What's more disturbing to party professionals is what a klutz the general has shown himself to be in his first week in the public eye. As if having studied his famous mentor's infamous double talk on the eve of the first war against Saddam Hussein, Mr. Clark on a Tuesday said he would have voted to authorize the war on Iraq and on Thursday said well, no, he actually wouldn't have done that at all. He first said he wouldn't join this week's debate — why lend his wattage to a morgue full of stiffs when he could fly to Texas and get paid for a speech? Then, on second thought, he said he would. When the Miami Herald asked him what he thought of capital punishment, he offered an endorsement of a moratorium on executions. A few minutes later, he begged to differ with himself: "Stop, stop," he pleaded with the reporter. "I promised myself I wasn't going to take a strong position."

Promises, after all, are made to be broken, even if they're promises you make to yourself. Voters, particularly the easily mesmerized, are usually willing to cut candidates a little early slack. But you're entitled to expect more from hunks named Wesley, and Mr. Clark's first week was not the coming-out party envisioned by Bill and Hillary, who have the most to lose if the general is driven from the field.

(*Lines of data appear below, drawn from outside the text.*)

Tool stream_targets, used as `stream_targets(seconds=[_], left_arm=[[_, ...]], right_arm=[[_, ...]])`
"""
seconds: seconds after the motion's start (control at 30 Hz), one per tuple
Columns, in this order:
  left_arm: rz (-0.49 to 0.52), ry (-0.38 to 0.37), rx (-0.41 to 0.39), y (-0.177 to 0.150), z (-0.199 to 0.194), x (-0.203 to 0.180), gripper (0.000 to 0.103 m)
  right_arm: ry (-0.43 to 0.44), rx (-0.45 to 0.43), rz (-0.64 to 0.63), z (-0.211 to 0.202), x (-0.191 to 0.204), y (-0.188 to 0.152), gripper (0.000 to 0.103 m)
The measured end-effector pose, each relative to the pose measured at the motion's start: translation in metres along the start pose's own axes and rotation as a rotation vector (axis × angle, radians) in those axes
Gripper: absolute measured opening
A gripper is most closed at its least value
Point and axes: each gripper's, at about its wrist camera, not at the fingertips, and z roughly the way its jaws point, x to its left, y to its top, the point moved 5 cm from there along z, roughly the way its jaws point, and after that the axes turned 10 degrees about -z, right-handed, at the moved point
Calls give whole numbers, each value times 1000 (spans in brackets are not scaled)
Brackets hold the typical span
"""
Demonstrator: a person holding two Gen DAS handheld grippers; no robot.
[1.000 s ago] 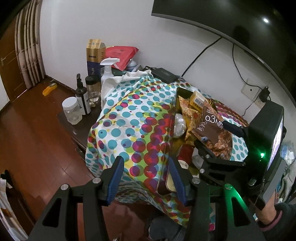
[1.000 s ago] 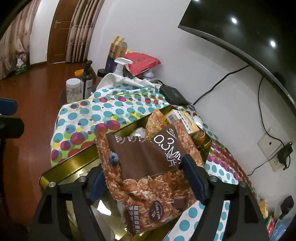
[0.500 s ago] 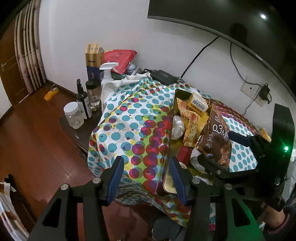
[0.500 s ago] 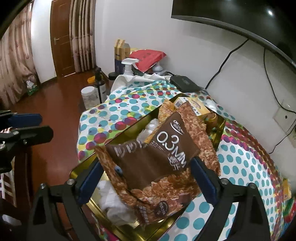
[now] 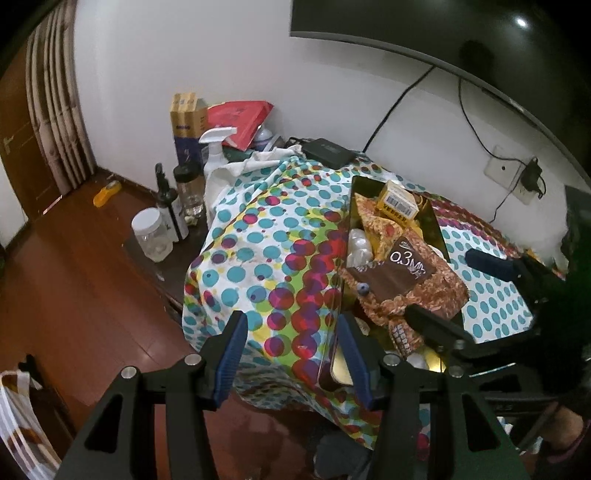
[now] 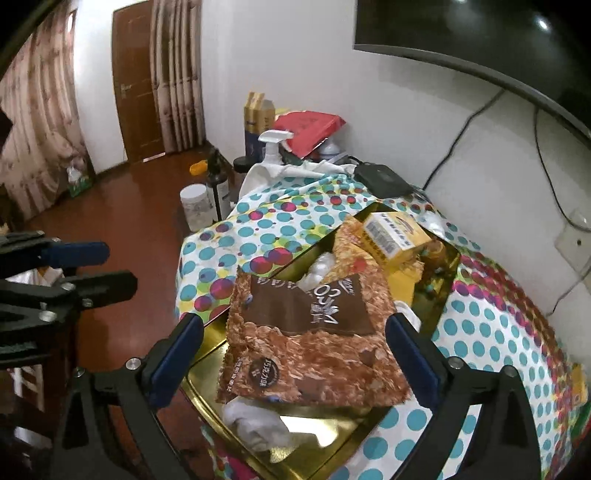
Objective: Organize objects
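Released from the right tongs [image 6: 293,345] — now wide — the snack bag [image 6: 314,332] lay in the gold tray [image 6: 325,424]; left tongs [image 5: 291,354] wide, empty.

A polka-dot cloth [image 5: 266,236] covers the table. On a low dark stand at its left edge sit a white-lidded jar [image 5: 152,234], a dark pump bottle [image 5: 168,206] and a white spray bottle [image 5: 214,147]. Farther back stand a blue-and-tan box [image 6: 258,122] and a red pouch [image 6: 308,127]. A television [image 5: 461,33] hangs on the far wall above a wall socket [image 5: 511,177].
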Motion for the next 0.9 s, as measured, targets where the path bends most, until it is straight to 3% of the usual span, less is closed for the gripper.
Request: stream_targets(seconds=[0.2,0.27,0.43,0.63,0.9], left_arm=[[56,-4,-7,3,-4,-26,54],[78,-8,3,0,-5,-33,61],[108,-3,23,-7,-2,-48,61],[107,-3,65,-16,3,-61,67],[134,36,105,-28,7,-80,67]], right_arm=[[-36,44,71,-18,-9,-15,102],[-52,74,99,-28,-10,-27,103],[-101,158,147,-47,-16,-53,103],[-52,177,234,-75,-16,-68,103],[-68,281,320,-83,-15,-87,103]])
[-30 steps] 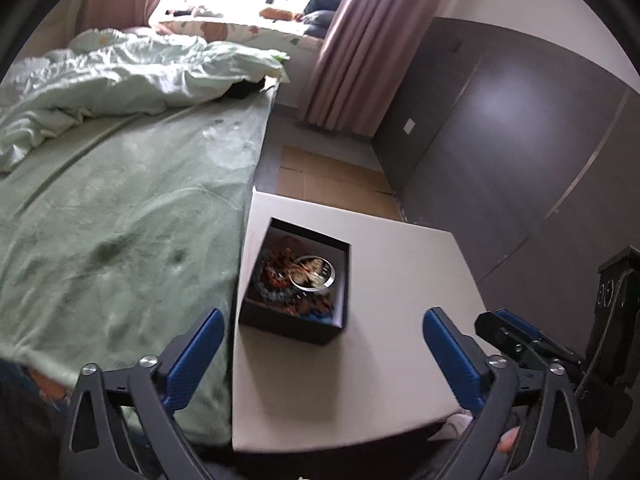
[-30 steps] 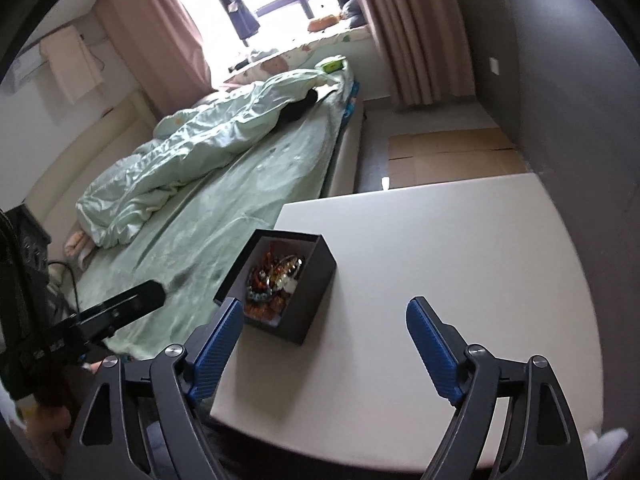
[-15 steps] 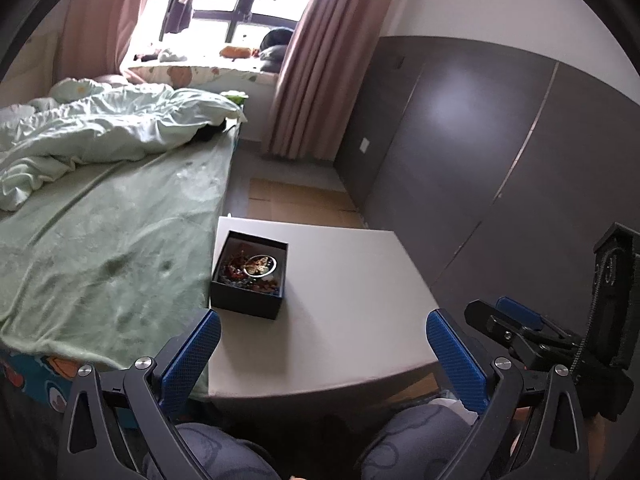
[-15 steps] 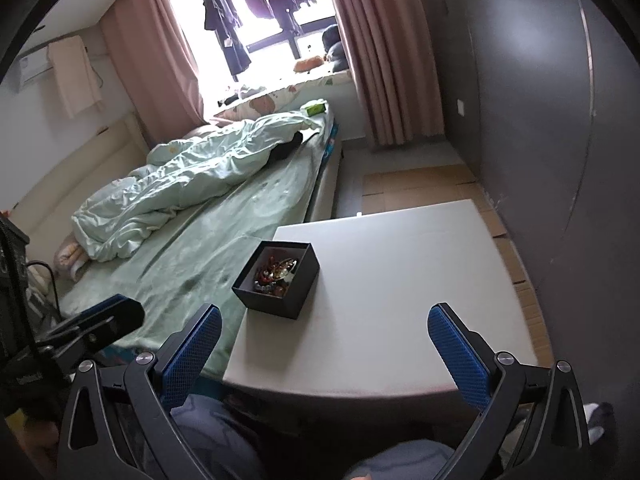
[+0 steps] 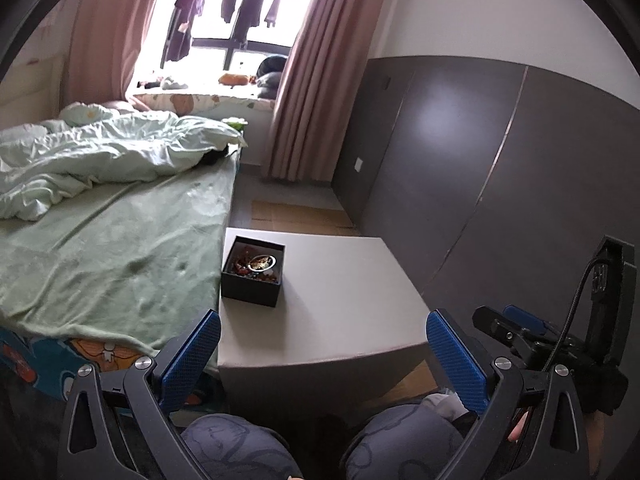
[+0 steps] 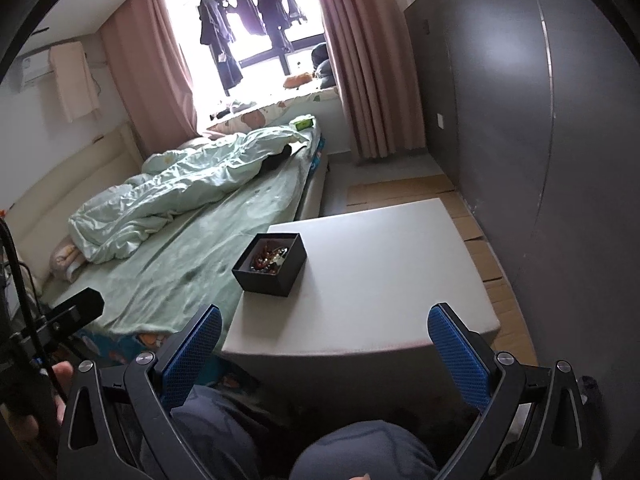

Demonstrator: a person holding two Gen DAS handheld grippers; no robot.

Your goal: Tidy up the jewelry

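Note:
A black open box (image 5: 253, 273) holding a tangle of beaded jewelry (image 5: 256, 266) and a round metal piece sits at the left edge of a low white table (image 5: 340, 304). The box also shows in the right wrist view (image 6: 271, 265) on the table (image 6: 380, 272). My left gripper (image 5: 323, 354) is open and empty, held well back from the table above my knees. My right gripper (image 6: 325, 352) is open and empty, also pulled back from the table's near edge. The right gripper body shows at the right of the left wrist view (image 5: 536, 340).
A bed with a green sheet (image 5: 100, 248) and crumpled quilt (image 6: 180, 184) runs along the table's left side. A dark wardrobe wall (image 5: 500, 168) stands to the right. Cardboard sheets (image 6: 404, 188) lie on the floor beyond the table. My knees (image 5: 392, 440) are below the grippers.
Both grippers have pulled back and up from the table, so the box and table look smaller and farther. Both stay open and empty. The box has not moved.

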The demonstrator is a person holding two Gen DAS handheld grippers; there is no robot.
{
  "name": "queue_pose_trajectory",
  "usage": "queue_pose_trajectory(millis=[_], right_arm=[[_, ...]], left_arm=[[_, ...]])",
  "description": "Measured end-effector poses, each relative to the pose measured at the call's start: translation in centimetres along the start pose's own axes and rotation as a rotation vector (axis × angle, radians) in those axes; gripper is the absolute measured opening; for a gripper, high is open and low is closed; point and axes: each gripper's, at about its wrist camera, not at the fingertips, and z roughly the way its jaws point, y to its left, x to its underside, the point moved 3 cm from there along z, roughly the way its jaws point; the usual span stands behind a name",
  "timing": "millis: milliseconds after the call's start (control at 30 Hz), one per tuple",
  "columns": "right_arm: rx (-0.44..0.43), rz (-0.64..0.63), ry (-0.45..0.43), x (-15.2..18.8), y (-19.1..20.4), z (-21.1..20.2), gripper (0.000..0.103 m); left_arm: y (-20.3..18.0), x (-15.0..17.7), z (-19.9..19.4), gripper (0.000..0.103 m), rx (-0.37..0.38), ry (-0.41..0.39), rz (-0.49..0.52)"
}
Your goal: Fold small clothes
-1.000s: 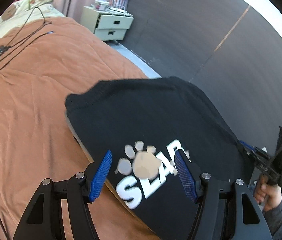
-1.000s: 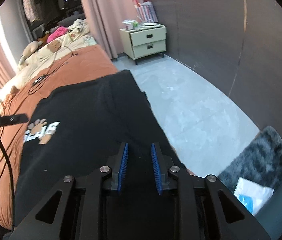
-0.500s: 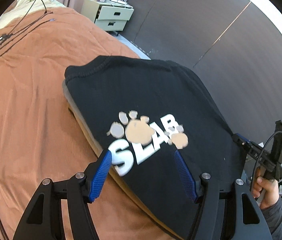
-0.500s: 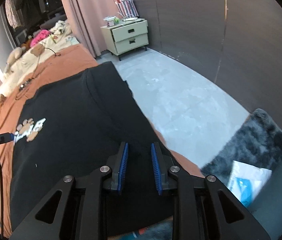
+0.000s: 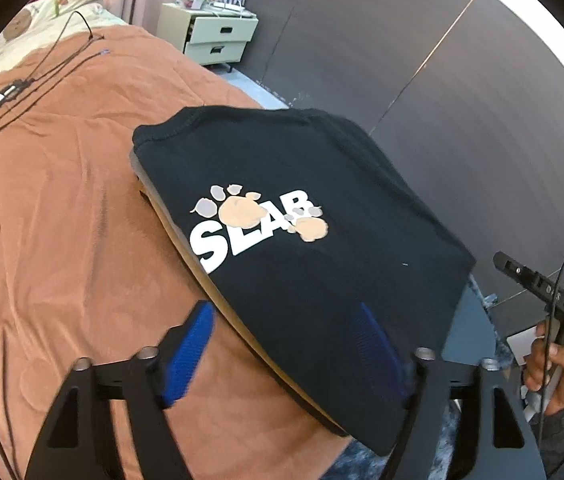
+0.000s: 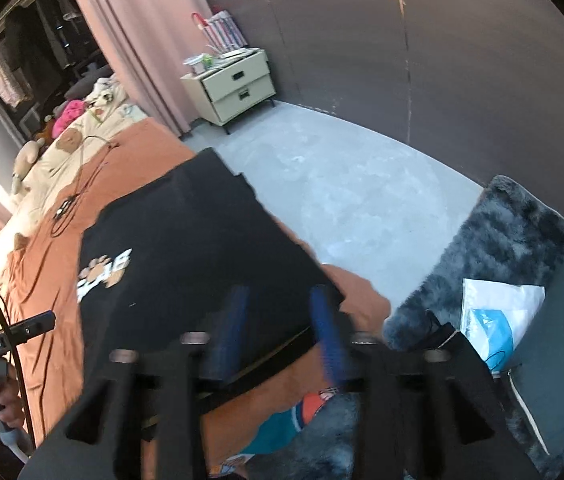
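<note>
Your black knit top with the white "SLAB" paw print lies folded flat at the edge of the bed's rust-brown blanket, soft, light and floppy, so pinch hems or corners, both the left hand-held gripper and right hand-held gripper opening, nothing pinched.

Left tool and right tool opening, apparently gripping nothing.

Both wrist cameras look steeply down, close over the bed's corner (left view from bedside, right from the foot), sharing the black shirt.
</note>
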Motion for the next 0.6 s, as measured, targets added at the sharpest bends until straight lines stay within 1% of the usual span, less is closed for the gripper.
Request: queue_pose_trajectory(millis=[33,67,100,167,200,267,333,433,600], right_arm=[[0.000,-0.006,-0.013,0.3,0.4,-0.5,0.073],[-0.001,-0.016,-0.023,0.8,1.0,-1.1,0.081],[-0.001,-0.020,-0.022,1.5,0.9,-1.5,0.081],[-0.001,-0.024,-0.001,2.5,0.9,-1.9,0.081],[-0.006,-0.021,0.000,2.9,0.9,-2.5,0.083],[-0.012,-0.006,-0.028,3.2,0.6,-3.9,0.095],[-0.017,0.000,-0.043,3.6,0.5,-5.1,0.103],[0.011,-0.028,-0.052,4.8,0.8,-6.1,0.103],[0.004,-0.032,-0.083,6.8,1.9,-8.8,0.103]], left_arm=[[-0.2,0.1,-0.4,0.089,0.000,-0.007,0.004],[-0.3,0.3,-0.8,0.089,-0.007,-0.013,0.012],[-0.5,0.6,-1.4,0.089,-0.023,-0.016,0.028],[-0.8,0.9,-2.4,0.090,-0.031,-0.020,0.044],[-0.9,1.1,-3.0,0.092,-0.041,-0.025,0.049],[-1.1,1.3,-4.1,0.097,-0.049,-0.042,0.055],[-1.1,1.7,-5.4,0.101,-0.046,-0.064,0.050],[-1.4,2.2,-6.9,0.102,-0.044,-0.082,0.044],[-2.0,3.9,-9.9,0.102,-0.058,-0.120,0.052]])
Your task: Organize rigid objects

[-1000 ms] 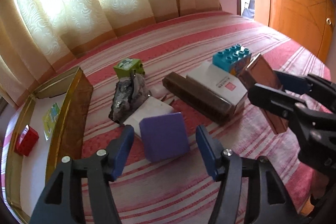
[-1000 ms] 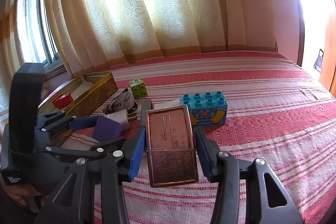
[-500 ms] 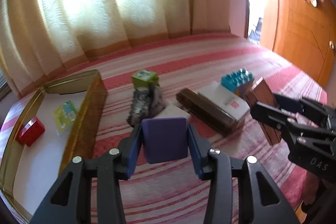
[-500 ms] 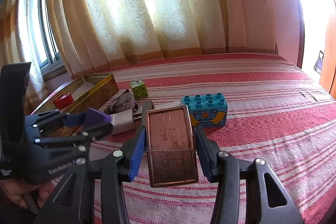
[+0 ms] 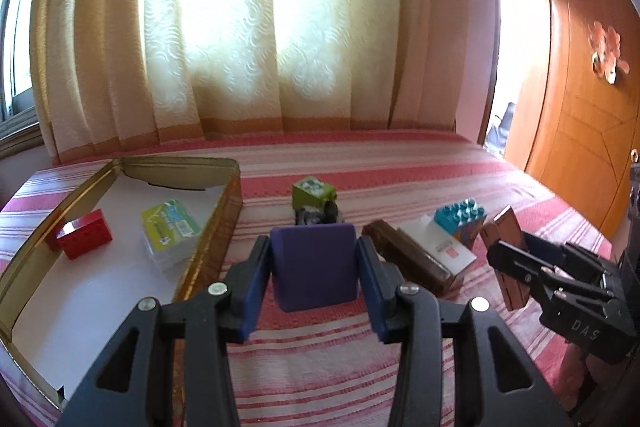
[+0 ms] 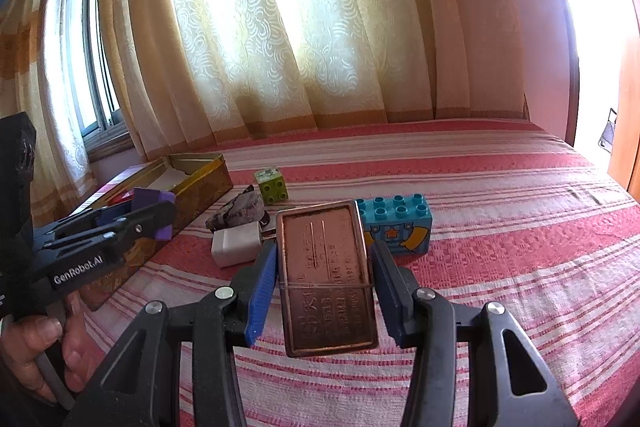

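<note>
My left gripper is shut on a purple block and holds it above the striped bed, just right of the gold tin box. My right gripper is shut on a copper-coloured flat tin held over the bed; it also shows at the right of the left wrist view. The gold box holds a red brick and a green-and-white packet.
On the bed lie a green cube, a grey crumpled lump, a white charger block, a long brown bar, a white box and a blue toy brick. Curtains hang behind; a wooden door stands right.
My left gripper closed on the purple block, lifted it off the bed and swung left toward the gold box. My right gripper kept holding the copper tin nearly still.
</note>
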`<act>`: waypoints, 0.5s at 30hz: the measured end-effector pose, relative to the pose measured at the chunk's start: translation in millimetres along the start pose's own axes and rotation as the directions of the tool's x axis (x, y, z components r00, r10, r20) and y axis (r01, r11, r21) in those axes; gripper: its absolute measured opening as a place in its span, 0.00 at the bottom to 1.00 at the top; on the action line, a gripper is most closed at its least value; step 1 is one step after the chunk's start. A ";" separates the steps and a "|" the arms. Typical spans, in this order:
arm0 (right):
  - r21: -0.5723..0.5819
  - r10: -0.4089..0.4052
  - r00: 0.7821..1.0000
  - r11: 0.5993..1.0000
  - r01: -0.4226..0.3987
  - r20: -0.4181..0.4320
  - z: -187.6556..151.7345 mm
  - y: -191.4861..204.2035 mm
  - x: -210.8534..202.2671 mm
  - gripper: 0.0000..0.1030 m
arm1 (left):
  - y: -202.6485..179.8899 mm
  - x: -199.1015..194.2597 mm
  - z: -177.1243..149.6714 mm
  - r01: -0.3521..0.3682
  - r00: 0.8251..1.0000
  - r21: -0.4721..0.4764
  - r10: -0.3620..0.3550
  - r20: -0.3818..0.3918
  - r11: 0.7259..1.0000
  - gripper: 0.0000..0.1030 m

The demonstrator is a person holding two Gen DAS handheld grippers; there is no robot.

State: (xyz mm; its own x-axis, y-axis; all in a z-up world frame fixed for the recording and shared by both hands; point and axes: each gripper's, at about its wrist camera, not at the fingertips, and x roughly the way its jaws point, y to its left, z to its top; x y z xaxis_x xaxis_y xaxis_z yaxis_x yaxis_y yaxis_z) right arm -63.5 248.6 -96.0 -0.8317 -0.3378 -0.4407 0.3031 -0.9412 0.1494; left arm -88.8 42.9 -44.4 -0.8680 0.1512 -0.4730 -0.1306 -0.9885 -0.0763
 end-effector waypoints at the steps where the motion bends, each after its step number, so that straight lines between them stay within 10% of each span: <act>1: -0.002 0.002 1.000 1.000 -0.002 0.010 -0.1 0.2 -1.6 0.48 | 1.2 -2.3 0.0 -0.001 1.000 -0.004 0.001 0.013 1.000 0.41; 15: 0.021 0.009 0.996 1.000 -0.011 0.090 -0.6 -1.6 -14.6 0.48 | 11.5 -19.8 -2.0 -0.004 0.996 -0.032 0.007 0.089 0.999 0.41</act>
State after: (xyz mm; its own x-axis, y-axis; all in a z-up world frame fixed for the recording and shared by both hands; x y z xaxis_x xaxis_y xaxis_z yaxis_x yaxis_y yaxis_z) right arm -51.6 255.1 -90.3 -0.8676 -0.3454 -0.3578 0.3020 -0.9375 0.1728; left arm -72.2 28.5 -37.7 -0.9079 0.1436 -0.3939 -0.1120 -0.9884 -0.1024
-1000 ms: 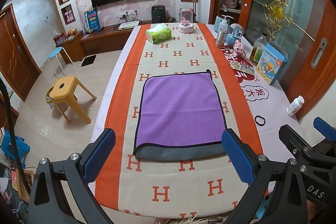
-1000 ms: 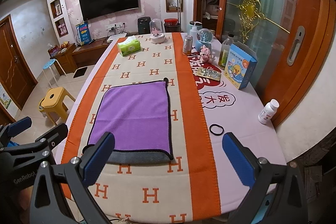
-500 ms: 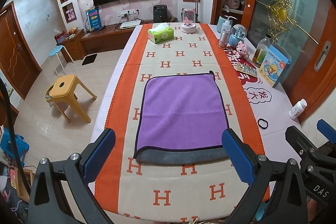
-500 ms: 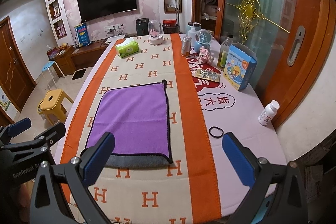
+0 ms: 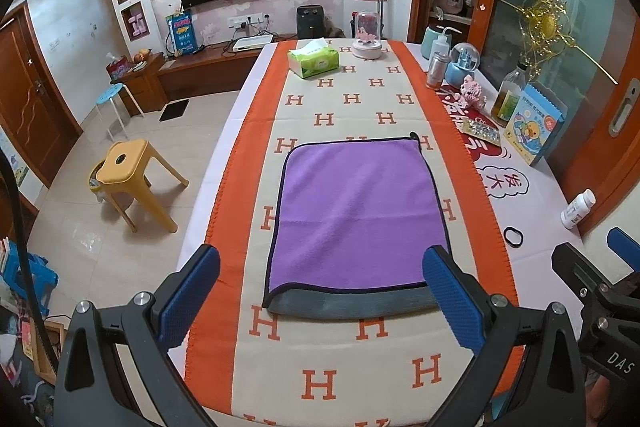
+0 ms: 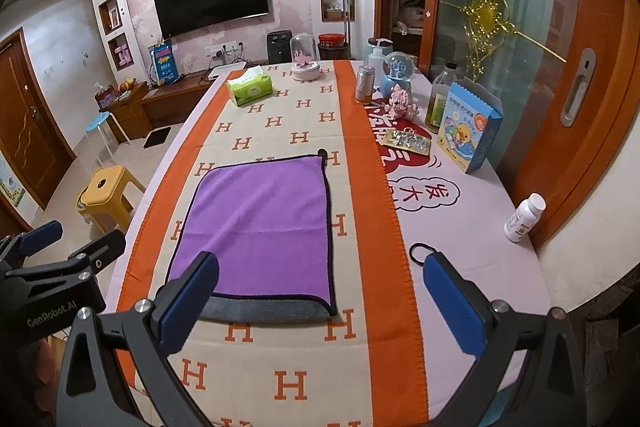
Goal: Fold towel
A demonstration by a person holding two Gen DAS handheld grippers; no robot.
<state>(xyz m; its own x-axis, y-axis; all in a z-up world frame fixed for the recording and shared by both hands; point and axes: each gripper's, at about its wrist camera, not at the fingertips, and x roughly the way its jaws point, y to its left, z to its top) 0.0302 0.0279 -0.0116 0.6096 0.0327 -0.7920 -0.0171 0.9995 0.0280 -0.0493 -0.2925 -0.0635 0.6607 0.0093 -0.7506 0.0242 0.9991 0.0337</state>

The Clintons certainly never expected the general, described by the former president as one of the party's two "stars," to light up the firmament. That's the role of the other star, when, just after Thanksgiving, she rides manfully to the rescue. The general is only expected to be just good enough.

The massage of Democratic hopes and fears over the past week, carefully administered by the master rubdown artist from Hot Springs, where the rubdown is an art as well as a science, has produced the buzz that drowns out even the noise from California. But if Wes Clark can't keep up with expectations better than he did in his first week out, what kind of running mate would he be?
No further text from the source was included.